Донати услышал слабый звук со стороны окна – краткий и быстро оборванный вздох. Это Орфео подавил зевок.

- Я не слишком много заставляю тебя трудиться, сынок?

- Нет, маэстро, - в голосе Орфео была теплота, сказавшая Донати, что он улыбается. В отличие от многих учеников, Орфео как будто веселило понимание, как многое замечает его наставник. Но в следующий миг его тон изменился и стал настороженным. – Маркез идёт.

- Он рано, - заметил Донати, - в церкви ещё не пробили десять.

- Вчера он опаздывал, - напомнил Орфео.

Донати понимал, о чём речь. Пропустив часть вчерашнего урока, Лодовико был готов наверстать это сегодня.

Быстрые и чёткие шаги маркеза приблизились к музыкальной, и он вошёл.

- Доброе утро, маэстро. Орфео, - он не стал тратить времени на то, чтобы поздороваться с Тонио, что сидел рядом с Донати за пианино. – Я должен сказать кое-что перед тем, как мы начнём. Я плохо сплю в замке, и эту ночь проведу здесь.

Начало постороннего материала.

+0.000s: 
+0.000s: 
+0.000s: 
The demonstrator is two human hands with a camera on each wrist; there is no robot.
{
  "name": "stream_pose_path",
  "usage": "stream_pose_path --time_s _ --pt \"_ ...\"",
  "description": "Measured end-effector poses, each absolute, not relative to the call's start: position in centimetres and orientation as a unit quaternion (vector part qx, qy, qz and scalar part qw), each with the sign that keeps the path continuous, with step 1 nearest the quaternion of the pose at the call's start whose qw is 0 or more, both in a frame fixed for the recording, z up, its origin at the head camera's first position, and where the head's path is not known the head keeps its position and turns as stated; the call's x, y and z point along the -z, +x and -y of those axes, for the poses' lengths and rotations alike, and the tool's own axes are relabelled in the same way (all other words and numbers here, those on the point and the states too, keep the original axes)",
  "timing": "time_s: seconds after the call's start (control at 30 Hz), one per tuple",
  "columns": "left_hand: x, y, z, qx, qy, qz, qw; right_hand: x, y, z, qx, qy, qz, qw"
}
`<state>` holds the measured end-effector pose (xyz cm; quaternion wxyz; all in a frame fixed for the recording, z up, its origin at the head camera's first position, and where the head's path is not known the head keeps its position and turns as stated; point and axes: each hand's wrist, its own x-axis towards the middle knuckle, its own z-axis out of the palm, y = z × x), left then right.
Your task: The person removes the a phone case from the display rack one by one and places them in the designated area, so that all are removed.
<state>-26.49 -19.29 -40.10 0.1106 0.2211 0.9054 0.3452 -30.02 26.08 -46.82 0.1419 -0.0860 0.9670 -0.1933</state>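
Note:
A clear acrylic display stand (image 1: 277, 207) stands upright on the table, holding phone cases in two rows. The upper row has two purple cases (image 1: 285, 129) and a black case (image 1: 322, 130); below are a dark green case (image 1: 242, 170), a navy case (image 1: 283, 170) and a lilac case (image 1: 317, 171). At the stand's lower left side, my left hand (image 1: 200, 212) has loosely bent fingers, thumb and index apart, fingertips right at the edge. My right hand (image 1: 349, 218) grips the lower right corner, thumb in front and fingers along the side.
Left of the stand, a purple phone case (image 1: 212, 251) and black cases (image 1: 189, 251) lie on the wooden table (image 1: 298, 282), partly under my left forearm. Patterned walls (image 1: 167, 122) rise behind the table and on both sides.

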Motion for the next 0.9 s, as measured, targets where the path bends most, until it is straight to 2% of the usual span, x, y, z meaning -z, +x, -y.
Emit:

- Здесь? – Донати был ошарашен. – Сегодня?

- Конечно, сегодня, маэстро, почему вы спрашиваете?

- Я думаю, маэстро Донати имеет в виду, что мы вряд ли готовы к такой чести, - пояснил Орфео. – Открыто лишь несколько комнат, и помещения для слуг не готовы.

- Я приехал без слуг, - ответил маркез. – Ты знаешь, я не хочу, чтобы тебя видели посторонние. Ты, - должно быть, он обратился к Тонио, - скажи Лючии подготовить одну спальню для меня – неважно, какую – и позаботиться об ужине и завтраке.

- Да, ваше сиятельство, - Тонио с грохотом опустил свой переносной письменный стол, задребезжав чернильницей и поспешил прочь.

- А теперь, мой соловей, - снова заговорил маркез, - давай посмотрим, какой у тебя сегодня голос.

Этот тон совсем не успокоил Донати. Маркез как будто ждал, что протеже разочарует его. Но Орфео с честью прошёл испытание. Он никогда не пел так чисто, как этим утром.

Маркез должен был радоваться – и он радовался, когда мог сосредоточиться на исполнении Орфео. Но Лодовико будто не сиделось на месте – он отвлекался и ходил по комнате, пока Орфео пел. Один раз Донати даже расслышал скрип пера, что бросил Тонио. У маркеза была привычка рассеянно черкать что-то на подвернувшейся под руку бумаге, но прежде он никогда не делал этого на уроках Орфео.

Его увлечение стало угасать? Донати так не думал. Что-то другое занимало его разум. Быть может, это как-то связано с внезапным решением заночевать на вилле? Донати всё ещё считал это крайне странным. Лодовико поддерживал строгие различия между собой и Орфео с Донати. Они редко даже обедали под одной крышей. И маркез никогда не стал бы проводить ночь где-либо без целой свиты слуг.

Когда урок закончился, Лодовико энергично зааплодировал:

- Браво! Браво, мой соловей! Твоё портаменто[9] превосходно, - ты скользишь от ноты к ноте с природной грацией, как птица в полёте!

- Спасибо, синьор маркез.

- Похоже, ночной воздух совсем не повредил тебе.